## WHAT THIS TASK INVOLVES
Reproduce only the lines of the material below that start at the line containing "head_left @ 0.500" and stop at the line containing "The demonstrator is". Keep both end lines.

## DATA EXCERPT
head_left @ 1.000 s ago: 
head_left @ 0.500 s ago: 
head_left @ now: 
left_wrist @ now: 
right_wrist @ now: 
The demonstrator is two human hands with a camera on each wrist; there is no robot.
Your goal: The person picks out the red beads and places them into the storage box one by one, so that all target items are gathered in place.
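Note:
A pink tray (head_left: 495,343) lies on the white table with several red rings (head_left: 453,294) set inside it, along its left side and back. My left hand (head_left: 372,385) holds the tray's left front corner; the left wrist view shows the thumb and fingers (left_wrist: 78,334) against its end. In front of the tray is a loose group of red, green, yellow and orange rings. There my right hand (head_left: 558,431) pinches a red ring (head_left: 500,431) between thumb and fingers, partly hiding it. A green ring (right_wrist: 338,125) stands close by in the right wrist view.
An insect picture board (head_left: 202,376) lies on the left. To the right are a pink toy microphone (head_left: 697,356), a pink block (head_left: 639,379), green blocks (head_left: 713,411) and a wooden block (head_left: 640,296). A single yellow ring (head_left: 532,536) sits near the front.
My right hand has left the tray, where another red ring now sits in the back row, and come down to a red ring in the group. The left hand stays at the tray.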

## THE COMPLETED TASK
head_left @ 0.500 s ago: 
head_left @ now: 
left_wrist @ now: 
right_wrist @ now: 
The demonstrator is two human hands with a camera on each wrist; there is no robot.

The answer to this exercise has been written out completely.